Lorsque des réactions indésirables cutanées graves (RICG) de Grade IV potentiellement mortelles apparaissent (notamment : DRESS, SSJ ou NET), il faut interrompre l’immunothérapie.18 Il est recommandé d’administrer des doses plus élevées de prednisone pour la prise en charge d’une RICG.18 En présence d’un inflammation gastro-intestinale (GI) concomitante due aux ICI, suite à l’absorption de stéroïdes par voie orale, il peut également s’avérer nécessaire de passer à la méthylprednisone par voie IV.18 On peut administrer de la cyclosporine aux cas graves ou en l’absence de réponse aux stéroïdes.18 Lorsqu’on administre des agents biologiques avec des EIim cutanés dus aux ICI chez des patients présentant une pathologie maligne active, les inhibiteurs de TNF-α, notamment l’infliximab ou l’étanercept, sont réservés à la prise en charge de SSJ/NET potentiellement mortels.10

H. Éruptions néoplasiques

On a observé des éruptions néoplasiques, notamment des kératoacanthomes (c.-à-d. atypies squameuses éruptives) et des carcinomes éruptifs à cellules squameuses bien différenciées, essentiellement lors de l’administration d’un traitement anti-PD-1. Ces éruptions se présentent avec des papules ou des plaques érythémateuses fermes qui peuvent être recouvertes de croûtes, généralement sur les extrémités.
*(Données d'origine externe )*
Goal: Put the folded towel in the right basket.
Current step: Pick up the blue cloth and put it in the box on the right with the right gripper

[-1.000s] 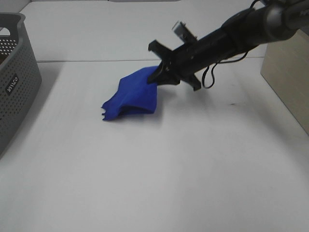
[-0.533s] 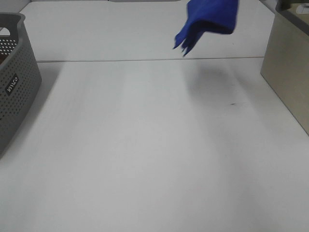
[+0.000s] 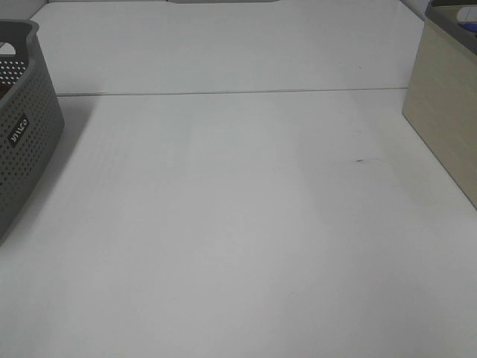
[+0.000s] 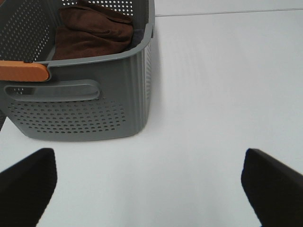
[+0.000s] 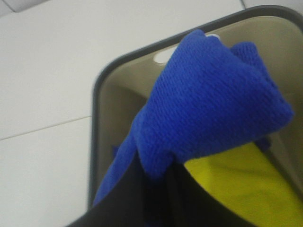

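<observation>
Overhead view first: white table [image 3: 238,224] with a gray basket [image 3: 26,127] of perforated plastic at its left edge and the right basket [image 3: 447,112], beige-walled, cut off by the frame at the far right edge. Left wrist view: the left gripper [image 4: 151,189] hangs over the table with its two dark fingertips spread wide to the frame's corners and nothing between them. Beyond it stands the gray basket with a brown towel [image 4: 92,33] bundled inside and an orange piece [image 4: 23,71] lying along its near rim. Right wrist view: the right gripper [image 5: 155,194] is closed tight on the folded towel [image 5: 213,104] — a blue knit cloth pinched by its lower part between the dark fingers, with the bulk bulging out past them. That towel sits over the opening of the right basket, inside the line of its dark rounded rim, and a yellow cloth [image 5: 236,179] lies in the basket under it. Contact between blue and yellow cloth — cannot tell from this angle.
</observation>
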You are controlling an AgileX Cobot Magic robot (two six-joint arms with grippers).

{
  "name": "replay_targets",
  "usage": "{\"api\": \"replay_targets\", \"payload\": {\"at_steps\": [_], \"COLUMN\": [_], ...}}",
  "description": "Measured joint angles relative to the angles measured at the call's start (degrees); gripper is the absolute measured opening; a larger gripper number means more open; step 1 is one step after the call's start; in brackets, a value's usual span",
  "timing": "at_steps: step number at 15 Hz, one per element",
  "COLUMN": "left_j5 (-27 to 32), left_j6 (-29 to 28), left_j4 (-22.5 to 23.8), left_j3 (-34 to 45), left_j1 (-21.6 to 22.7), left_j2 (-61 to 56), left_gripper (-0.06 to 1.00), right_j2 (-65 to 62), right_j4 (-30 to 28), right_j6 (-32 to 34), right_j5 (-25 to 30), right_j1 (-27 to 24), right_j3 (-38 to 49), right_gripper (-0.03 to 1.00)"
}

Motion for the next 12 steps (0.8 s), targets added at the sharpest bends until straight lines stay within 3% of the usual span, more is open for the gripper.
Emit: {"api": "replay_targets", "payload": {"at_steps": [3,4,5,6,7,8,10,12], "left_j5": [0.0,0.0,0.0,0.0,0.0,0.0,0.0,0.0], "left_j6": [0.0,0.0,0.0,0.0,0.0,0.0,0.0,0.0], "left_j4": [0.0,0.0,0.0,0.0,0.0,0.0,0.0,0.0], "left_j3": [0.0,0.0,0.0,0.0,0.0,0.0,0.0,0.0], "left_j1": [0.0,0.0,0.0,0.0,0.0,0.0,0.0,0.0], "left_j2": [0.0,0.0,0.0,0.0,0.0,0.0,0.0,0.0], "left_gripper": [0.99,0.99,0.99,0.99,0.99,0.99,0.99,0.99], "right_j2": [3.84,5.33,6.59,7.1,7.22,7.22,6.93,6.13], "right_j4": [-7.1,-8.77,-10.71,-12.32,-13.06,-13.12,-13.12,-14.09], "right_j6": [3.15,4.93,6.88,8.37,8.77,8.77,8.77,9.68], "right_j5": [-1.72,-1.72,-1.55,-1.32,-1.09,-1.03,0.23,1.38], "right_j1": [0.0,0.0,0.0,0.06,0.06,0.06,0.4,3.9], "right_j3": [0.0,0.0,0.0,0.0,0.0,0.0,0.0,-0.63], "right_gripper": [0.08,0.18,0.38,0.65,0.83,0.91,0.96,0.97]}}
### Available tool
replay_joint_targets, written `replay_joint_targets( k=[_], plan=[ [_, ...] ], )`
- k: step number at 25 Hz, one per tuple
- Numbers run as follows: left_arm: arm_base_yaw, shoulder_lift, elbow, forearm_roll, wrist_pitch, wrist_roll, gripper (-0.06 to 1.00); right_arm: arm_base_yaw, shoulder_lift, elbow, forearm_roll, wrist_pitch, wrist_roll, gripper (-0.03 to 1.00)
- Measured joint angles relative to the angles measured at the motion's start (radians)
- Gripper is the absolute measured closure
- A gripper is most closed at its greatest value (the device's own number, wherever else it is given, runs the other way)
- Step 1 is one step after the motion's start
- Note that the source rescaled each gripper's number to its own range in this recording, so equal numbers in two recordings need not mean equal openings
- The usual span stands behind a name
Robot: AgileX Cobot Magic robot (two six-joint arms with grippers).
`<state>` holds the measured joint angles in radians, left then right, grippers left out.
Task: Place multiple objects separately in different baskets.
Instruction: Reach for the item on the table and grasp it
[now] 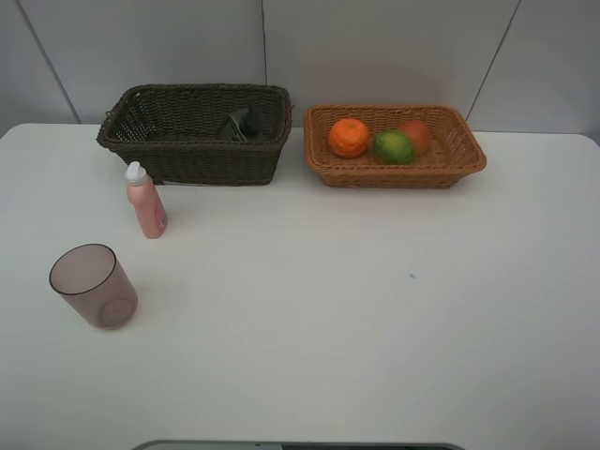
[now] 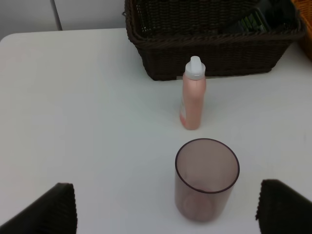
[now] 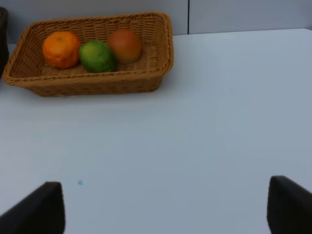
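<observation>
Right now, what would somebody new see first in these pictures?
Probably the orange, the green fruit and the reddish fruit in the tan basket at the back right. Then the pink bottle and purplish cup standing on the white table in front of the dark basket.

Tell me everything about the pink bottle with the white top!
The pink bottle is slim and looks like plastic, with a white cap narrowing to a small tip. A label low on its side is too small to read. It stands upright on the white table, in front of the dark brown basket but apart from it, with the mauve cup nearer the front. Only the table touches it; no gripper holds it.
</observation>
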<state>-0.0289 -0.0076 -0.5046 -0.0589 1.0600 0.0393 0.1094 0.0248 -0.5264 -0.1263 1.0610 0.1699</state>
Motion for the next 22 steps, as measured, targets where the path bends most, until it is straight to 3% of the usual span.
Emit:
replay_joint_targets(
  k=[22],
  plan=[
    [0.000,0.000,0.000,0.000,0.000,0.000,-0.01,0.000,-0.028,0.003,-0.056,0.000,-0.026,0.17]
  ],
)
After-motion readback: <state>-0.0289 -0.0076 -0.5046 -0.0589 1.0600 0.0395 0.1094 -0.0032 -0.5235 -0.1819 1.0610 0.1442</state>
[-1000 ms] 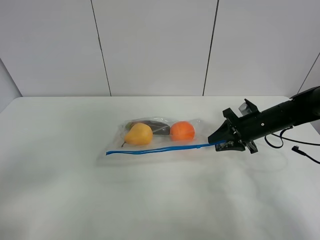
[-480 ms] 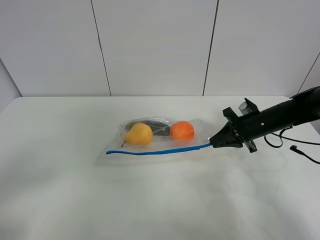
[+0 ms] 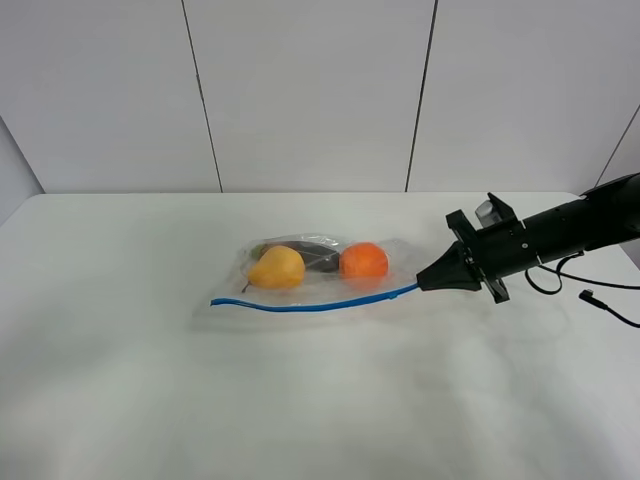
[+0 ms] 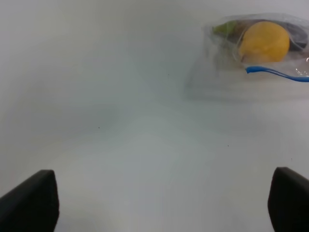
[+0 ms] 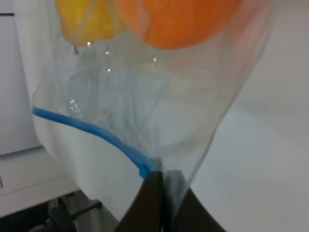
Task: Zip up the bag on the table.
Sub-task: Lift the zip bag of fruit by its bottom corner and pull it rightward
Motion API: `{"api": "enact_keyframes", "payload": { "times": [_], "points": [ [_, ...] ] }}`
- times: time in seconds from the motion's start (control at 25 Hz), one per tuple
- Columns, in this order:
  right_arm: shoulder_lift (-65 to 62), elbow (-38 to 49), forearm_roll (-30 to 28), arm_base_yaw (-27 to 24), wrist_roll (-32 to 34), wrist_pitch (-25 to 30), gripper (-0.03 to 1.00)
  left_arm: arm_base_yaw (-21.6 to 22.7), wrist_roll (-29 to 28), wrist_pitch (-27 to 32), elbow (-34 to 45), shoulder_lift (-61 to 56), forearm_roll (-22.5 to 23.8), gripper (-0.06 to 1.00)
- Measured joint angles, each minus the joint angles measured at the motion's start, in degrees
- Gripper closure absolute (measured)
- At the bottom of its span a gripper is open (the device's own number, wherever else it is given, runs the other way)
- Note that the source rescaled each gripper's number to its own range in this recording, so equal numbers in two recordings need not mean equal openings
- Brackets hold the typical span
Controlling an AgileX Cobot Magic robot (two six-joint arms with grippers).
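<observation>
Now the bag lies flat on the white table at the centre of the exterior view, a pear and an orange inside. At centre right, the right gripper pinches the right end of the blue zipper strip. The left gripper is spread wide over bare tabletop, holding nothing.

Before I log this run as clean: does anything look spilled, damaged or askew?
Nothing spilled or torn. The only oddity: the blue zipper strip of the bag sags in a curve rather than lying straight, with the right gripper pinching its end. The pear and orange sit inside.
</observation>
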Motion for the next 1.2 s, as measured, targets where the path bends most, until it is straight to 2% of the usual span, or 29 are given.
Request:
{"api": "enact_keyframes", "payload": {
  "times": [0.2,0.56,0.72,1.2],
  "points": [
    [0.0,0.0,4.01,0.77,-0.05,2.83,0.97,0.0,0.0,0.0,0.0,0.0,0.0,-0.06],
    [0.0,0.0,10.25,7.36,-0.05,5.2,0.97,0.0,0.0,0.0,0.0,0.0,0.0,-0.06],
    [0.0,0.0,11.0,8.8,-0.05,5.23,0.97,0.0,0.0,0.0,0.0,0.0,0.0,-0.06],
    [0.0,0.0,11.85,8.8,-0.05,5.66,0.97,0.0,0.0,-0.27,0.0,0.0,0.0,-0.06]
  ]
}}
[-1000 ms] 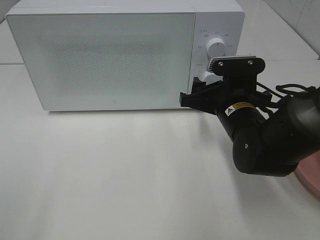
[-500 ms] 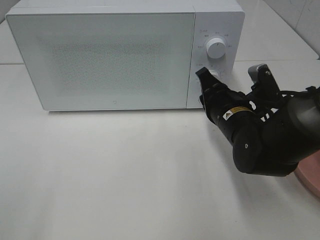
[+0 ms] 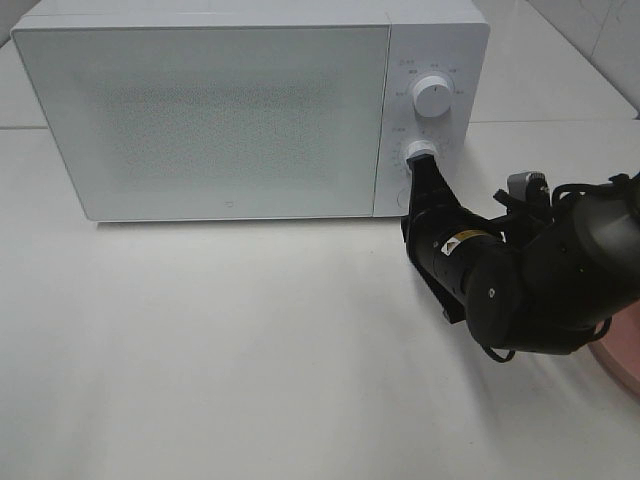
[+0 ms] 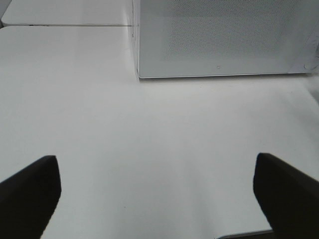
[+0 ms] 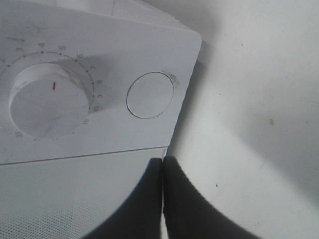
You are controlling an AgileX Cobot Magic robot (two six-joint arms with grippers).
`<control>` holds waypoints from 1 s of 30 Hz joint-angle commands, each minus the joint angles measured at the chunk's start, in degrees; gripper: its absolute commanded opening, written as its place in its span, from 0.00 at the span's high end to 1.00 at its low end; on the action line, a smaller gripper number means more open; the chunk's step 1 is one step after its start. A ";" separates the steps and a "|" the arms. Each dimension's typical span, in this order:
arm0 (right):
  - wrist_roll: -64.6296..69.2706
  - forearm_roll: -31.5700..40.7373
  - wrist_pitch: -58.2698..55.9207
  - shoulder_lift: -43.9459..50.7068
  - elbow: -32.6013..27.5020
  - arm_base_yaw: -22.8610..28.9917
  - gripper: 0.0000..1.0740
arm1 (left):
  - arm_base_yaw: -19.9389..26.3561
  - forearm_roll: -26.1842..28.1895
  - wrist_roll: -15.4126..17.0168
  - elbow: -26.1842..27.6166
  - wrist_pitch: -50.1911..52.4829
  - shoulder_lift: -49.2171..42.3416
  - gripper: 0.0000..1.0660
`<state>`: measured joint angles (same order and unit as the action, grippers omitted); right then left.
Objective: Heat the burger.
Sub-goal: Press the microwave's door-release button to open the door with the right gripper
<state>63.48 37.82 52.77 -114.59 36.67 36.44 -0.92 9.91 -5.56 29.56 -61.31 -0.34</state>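
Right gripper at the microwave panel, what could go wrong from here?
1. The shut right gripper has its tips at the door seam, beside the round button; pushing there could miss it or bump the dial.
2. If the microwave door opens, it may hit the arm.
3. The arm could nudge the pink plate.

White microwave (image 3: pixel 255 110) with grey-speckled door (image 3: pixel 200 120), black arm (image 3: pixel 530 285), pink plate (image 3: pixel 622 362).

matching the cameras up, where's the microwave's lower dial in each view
exterior high: lower dial, below the upper dial, at the right pincer tip
left wrist: not in it
right wrist: lower dial beside the round button, beyond the shut pincer
shared landmark: the dotted microwave door
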 commanded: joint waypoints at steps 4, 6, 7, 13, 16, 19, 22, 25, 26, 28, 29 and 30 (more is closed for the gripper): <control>0.86 -0.17 -0.29 0.23 0.52 -0.97 1.00 | 0.29 0.29 0.34 0.06 -0.06 -1.03 0.08; 0.92 -0.17 -0.17 0.00 0.57 -1.32 1.00 | 0.29 0.29 0.34 0.06 -0.06 -1.03 0.08; 0.92 -0.52 -0.23 -0.69 1.15 -2.29 1.00 | 0.29 0.29 0.34 0.06 -0.06 -1.03 0.08; 8.42 -4.76 1.83 -4.64 3.61 -2.81 1.00 | 0.29 0.29 0.34 0.06 -0.06 -1.03 0.08; 8.42 -5.44 2.41 -5.16 4.41 -3.32 1.00 | 0.29 0.29 0.34 0.06 -0.06 -1.03 0.08; 8.25 -5.50 3.61 -5.39 4.98 -4.07 1.00 | 0.29 0.29 0.34 0.06 -0.06 -1.03 0.08; 8.19 -5.50 3.55 -5.39 5.21 -4.58 1.00 | 0.29 0.29 0.34 0.06 -0.06 -1.03 0.08; 8.14 -5.61 3.44 -5.39 6.36 -5.67 1.00 | 0.29 0.29 0.34 0.06 -0.06 -1.03 0.08; 8.02 -5.96 3.15 -5.39 6.70 -6.02 1.00 | 0.29 0.29 0.34 0.06 -0.06 -1.03 0.08; 8.02 -6.25 2.52 -5.79 7.22 -6.47 1.00 | 0.29 0.29 0.34 0.06 -0.06 -1.03 0.08; 8.25 -6.53 2.12 -6.36 7.79 -6.99 1.00 | 0.29 0.29 0.34 0.06 -0.06 -1.03 0.08; 8.25 -6.53 2.12 -6.36 7.79 -6.99 1.00 | 0.29 0.29 0.34 0.06 -0.06 -1.03 0.08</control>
<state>71.39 32.31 55.69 -120.61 43.72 30.08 -0.92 9.91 -5.56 29.56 -61.31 -0.34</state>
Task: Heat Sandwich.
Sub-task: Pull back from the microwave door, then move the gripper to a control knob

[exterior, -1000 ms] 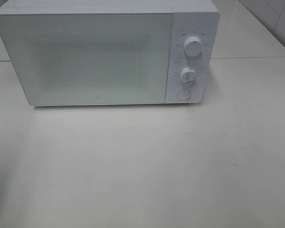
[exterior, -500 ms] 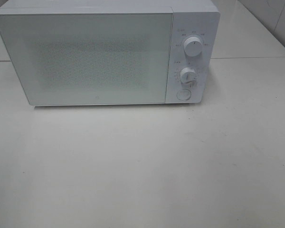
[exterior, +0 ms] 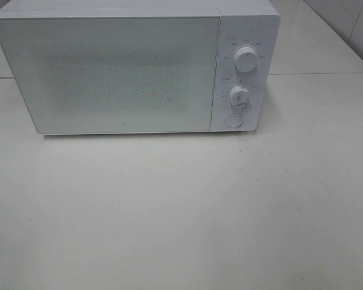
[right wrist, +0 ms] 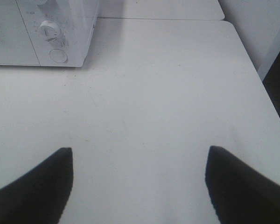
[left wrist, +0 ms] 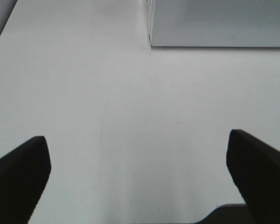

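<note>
The sandwich is out of view in every frame. A white microwave [exterior: 136,66] stands at the back of the table with its door shut; its corner shows in the left wrist view [left wrist: 219,23] and its dial side in the right wrist view [right wrist: 42,32]. My left gripper [left wrist: 137,170] is open over bare tabletop, its dark fingers [left wrist: 18,172] far apart with nothing between them. The right gripper [right wrist: 140,182] is also open above bare table, holding nothing. Neither arm shows in the exterior high view.
The microwave panel carries two white dials [exterior: 246,60] [exterior: 239,96] and a round button [exterior: 233,120]. The white table [exterior: 181,211] stretches in front of it. The table's right edge [right wrist: 263,88] drops to a dark gap. A seam [exterior: 320,74] joins a second tabletop behind.
</note>
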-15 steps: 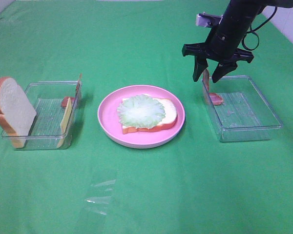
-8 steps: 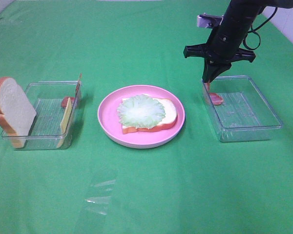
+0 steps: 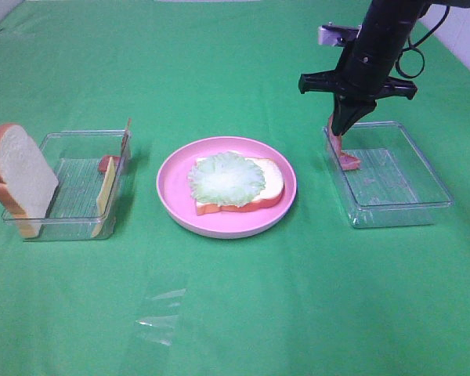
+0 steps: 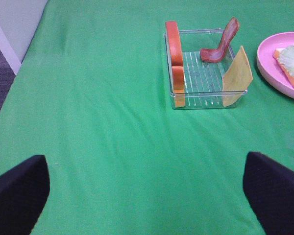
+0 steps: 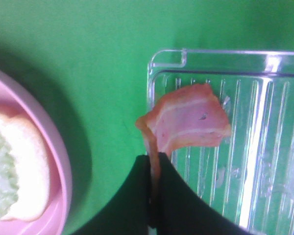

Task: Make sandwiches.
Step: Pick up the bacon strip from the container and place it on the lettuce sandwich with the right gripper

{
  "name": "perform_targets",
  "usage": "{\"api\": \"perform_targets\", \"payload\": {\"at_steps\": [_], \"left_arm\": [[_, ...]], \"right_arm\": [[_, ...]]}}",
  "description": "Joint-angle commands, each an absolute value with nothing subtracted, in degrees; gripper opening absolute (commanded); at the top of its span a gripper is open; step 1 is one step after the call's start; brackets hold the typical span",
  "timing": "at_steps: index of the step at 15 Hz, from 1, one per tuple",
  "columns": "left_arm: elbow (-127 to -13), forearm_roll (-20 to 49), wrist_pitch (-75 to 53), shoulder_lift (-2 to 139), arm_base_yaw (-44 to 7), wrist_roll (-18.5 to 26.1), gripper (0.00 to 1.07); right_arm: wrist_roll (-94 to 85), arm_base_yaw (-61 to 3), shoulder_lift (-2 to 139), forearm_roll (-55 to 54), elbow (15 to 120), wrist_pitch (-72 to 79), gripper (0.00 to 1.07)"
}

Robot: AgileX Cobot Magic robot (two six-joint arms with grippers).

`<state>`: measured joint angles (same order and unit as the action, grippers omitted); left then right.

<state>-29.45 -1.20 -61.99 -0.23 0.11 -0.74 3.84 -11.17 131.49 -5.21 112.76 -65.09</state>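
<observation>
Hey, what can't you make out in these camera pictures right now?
- Exterior high: the lettuce covers most of the bread slice; anything beneath is hidden.
- Left wrist: the left gripper is cut off by the frame edge; only two dark finger ends show.
- Right wrist: the right gripper hides the held end of the bacon strip; the frame edge crops the pink plate.

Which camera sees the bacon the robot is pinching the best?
The right wrist view: the bacon fills the middle, stripes clear, pinched by the right gripper. The exterior high view shows it small, at the edge of the clear tray. The left wrist view misses it.
</observation>
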Motion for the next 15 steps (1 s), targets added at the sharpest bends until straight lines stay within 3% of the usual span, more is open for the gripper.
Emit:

Bon nombre de ces éruptions se résorbent spontanément avec l’activation immunitaire lors du traitement par ICI; on peut cependant envisager d’autres traitements, notamment un traitement topique (imiquimod ou 5-fluoro-uracil), un traitement intralésionnel (5-fluoro-uracil), une exérèse chirurgicale (chirurgie de Mohs ou exérèse locale large), ou ajouter d’autres médicaments par voie orale (acitrétine).19-20

I. Éruptions peu fréquentes

Nous avons observé des sclérodermies dans le cadre d’un traitement par anti-PD-1.21 On a observé des dermatomyosites dans le cadre d’un traitement par anti-PD-1 et anti-CTLA-4.22 Un lupus cutané peut également apparaître lors d’un traitement par anti-PD-1.23 Dans la littérature figurent également plusieurs rapports faisant état d’une sarcoïdose avec atteintes cutanées et internes apparues dans le cadre d’un traitement par anti-PD-1, d’un traitement par anti-CTLA-4, et lors d’un traitement associant anti-PD-1 et anti-CTLA-4.24 L’alopécie, notamment les types areata (pelade) et universalis, est un EIim moins fréquent. On observe une pelade chez 1 à 2 % des patients sous ICI, et on en a observé avec des traitements de type anti-PD-1, anti-PDL-1 et anti-CTLA-4, généralement dans un délai de 3 à 6 mois après l’initiation du traitement.25

Conclusion

Les EIim d’ordre dermatologique dus aux ICI se présentent sous de multiples formes. L’évaluation et le traitement doivent tenir compte principalement de la nature de la maladie et du pourcentage de la surface corporelle atteinte. Les cliniciens peuvent envisager tout un éventail d’options thérapeutiques pour traiter ces EIim; ils doivent travailler conjointement avec l’équipe Oncologie des patients afin de garantir une coordination fluide des soins ainsi que le partage des informations.

Figure 1 : Morphologies cliniques d’événements indésirables cutanés liés au système immunitaire, dus aux inhibiteurs de points de contrôle immunitaires; avec l’aimable autorisation d’Abdulhadi Jfri, M.D.